> AIM OF THE EXERCISE:
Give the data again exactly as written, skipping any pictures.

▼

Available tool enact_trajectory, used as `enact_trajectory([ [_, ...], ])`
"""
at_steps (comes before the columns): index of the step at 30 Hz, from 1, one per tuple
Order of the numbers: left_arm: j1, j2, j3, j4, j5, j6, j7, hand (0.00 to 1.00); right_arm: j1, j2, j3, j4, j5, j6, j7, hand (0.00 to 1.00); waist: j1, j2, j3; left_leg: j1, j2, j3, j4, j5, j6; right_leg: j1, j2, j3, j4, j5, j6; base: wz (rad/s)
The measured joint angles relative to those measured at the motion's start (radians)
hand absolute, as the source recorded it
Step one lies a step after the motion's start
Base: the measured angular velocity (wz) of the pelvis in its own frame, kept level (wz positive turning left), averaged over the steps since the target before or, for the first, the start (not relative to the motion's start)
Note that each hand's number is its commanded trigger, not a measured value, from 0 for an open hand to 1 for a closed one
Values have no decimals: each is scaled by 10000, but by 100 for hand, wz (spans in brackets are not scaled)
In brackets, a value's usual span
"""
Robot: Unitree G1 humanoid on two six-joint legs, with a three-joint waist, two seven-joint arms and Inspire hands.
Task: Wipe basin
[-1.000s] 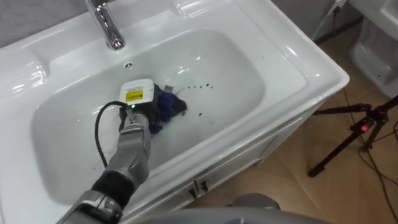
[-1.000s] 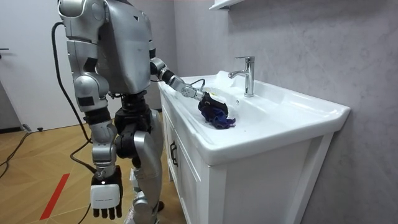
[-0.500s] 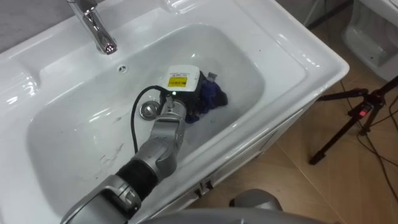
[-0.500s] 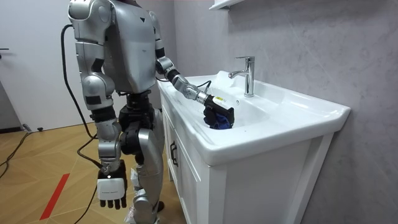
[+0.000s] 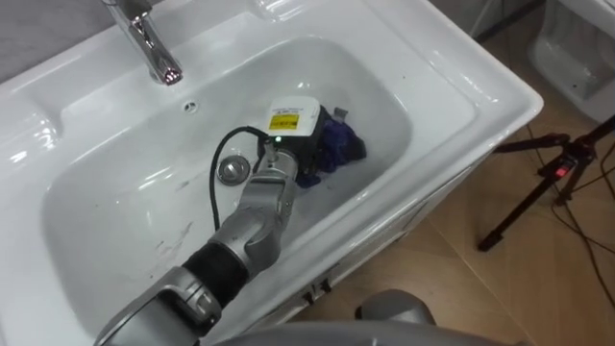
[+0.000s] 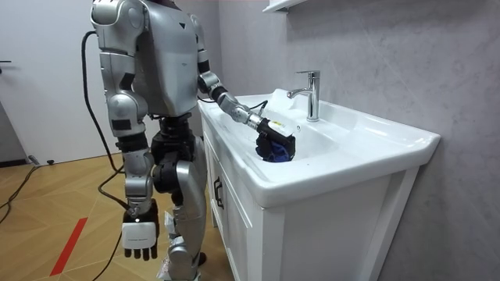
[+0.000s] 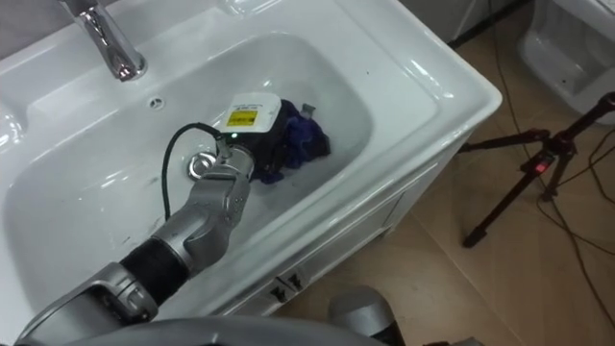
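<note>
My left hand [image 5: 286, 152] reaches into the white basin [image 5: 106, 226] from the lower left, its back up. Its fingers are curled on a dark blue cloth [image 5: 338, 144], which it presses against the basin's floor near the right wall, just right of the metal drain [image 5: 232, 170]. In the room view I stand at the end of the vanity with the left hand [image 6: 275, 134] and the cloth [image 6: 273, 154] over the bowl. My right hand [image 6: 139, 238] hangs at my side with relaxed fingers.
A chrome faucet [image 5: 149, 38] rises at the basin's back left, with an overflow hole [image 5: 189, 107] below it. A black tripod [image 5: 553, 187] with cables stands on the wooden floor to the right of the vanity [image 6: 312, 234].
The left hand has slid the cloth to the right across the basin's floor, uncovering the drain. The head camera shifted between the first earlier frame and now.
</note>
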Motion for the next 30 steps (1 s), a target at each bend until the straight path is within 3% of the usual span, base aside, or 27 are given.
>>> enact_trajectory([
  [12, -23, -9, -281, -844, -235, -130, -187, 100, -80, -15, 305, 64, 319, -388, -71, 0, 12, 55, 126, 23, 5, -3, 18, -1, 1, 27, 3, 16, -39, 0, -1, -1],
  [20, -20, -10, -357, -1429, -1100, -525, -114, 100, -88, -20, 291, 172, 321, -422, -84, 0, 5, 65, 134, 156, 10, -4, 17, -8, 12, 165, 17, 44, -9, -1, -1, 0],
  [30, -17, -9, -439, -1374, -1074, -541, -198, 100, 189, -53, 293, 133, 309, -291, 213, 0, 36, -10, 126, 333, -23, -7, 11, -10, 14, 237, 26, 224, 9, -67, 3, -3],
])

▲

> RESPONSE AREA:
Available tool enact_trajectory, used as `enact_trajectory([ [_, ...], ])`
"""
at_steps (comes before the columns): index of the step at 30 Hz, from 1, one per tuple
Order of the numbers: left_arm: j1, j2, j3, j4, j5, j6, j7, hand (0.00 to 1.00); right_arm: j1, j2, j3, j4, j5, j6, j7, hand (0.00 to 1.00); waist: j1, j2, j3; left_leg: j1, j2, j3, j4, j5, j6; right_leg: j1, j2, j3, j4, j5, j6; base: wz (rad/s)
The measured joint angles relative to those measured at the motion's start (radians)
hand absolute, as the source recorded it
Step one lies a step after the motion's start
Base: the measured angular velocity (wz) of the pelvis in its own frame, kept level (wz positive turning left), averaged over the steps since the target before or, for the first, the start (not relative to the motion's start)
Note that each hand's number is its commanded trigger, not a measured value, from 0 for an open hand to 1 for a closed one
Values have no decimals: each is scaled by 10000, but by 100 for hand, wz (spans in brackets are not scaled)
In brackets, a value's usual span
"""
Robot: Unitree G1 humanoid on two six-joint legs, with a three-joint waist, two seven-joint arms and Inspire hands.
Task: Wipe basin
[-1.000s] 
[-1.000s] 
[-0.500s] 
[-0.500s] 
[+0.000s] 
[+0.000s] 
[+0.000s] 
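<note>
My left hand [image 5: 286, 152] reaches into the white basin [image 5: 106, 226] from the lower left, its back up. Its fingers are curled on a dark blue cloth [image 5: 338, 144], which it presses against the basin's floor near the right wall, just right of the metal drain [image 5: 232, 170]. In the room view I stand at the end of the vanity with the left hand [image 6: 275, 134] and the cloth [image 6: 273, 154] over the bowl. My right hand [image 6: 139, 238] hangs at my side with relaxed fingers.
A chrome faucet [image 5: 149, 38] rises at the basin's back left, with an overflow hole [image 5: 189, 107] below it. A black tripod [image 5: 553, 187] with cables stands on the wooden floor to the right of the vanity [image 6: 312, 234].
The left hand has slid the cloth to the right across the basin's floor, uncovering the drain. The head camera shifted between the first earlier frame and now.
</note>
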Motion for the next 30 steps (1 s), a target at each bend until the straight path is within 3% of the usual span, base aside, or 27 are given.
>>> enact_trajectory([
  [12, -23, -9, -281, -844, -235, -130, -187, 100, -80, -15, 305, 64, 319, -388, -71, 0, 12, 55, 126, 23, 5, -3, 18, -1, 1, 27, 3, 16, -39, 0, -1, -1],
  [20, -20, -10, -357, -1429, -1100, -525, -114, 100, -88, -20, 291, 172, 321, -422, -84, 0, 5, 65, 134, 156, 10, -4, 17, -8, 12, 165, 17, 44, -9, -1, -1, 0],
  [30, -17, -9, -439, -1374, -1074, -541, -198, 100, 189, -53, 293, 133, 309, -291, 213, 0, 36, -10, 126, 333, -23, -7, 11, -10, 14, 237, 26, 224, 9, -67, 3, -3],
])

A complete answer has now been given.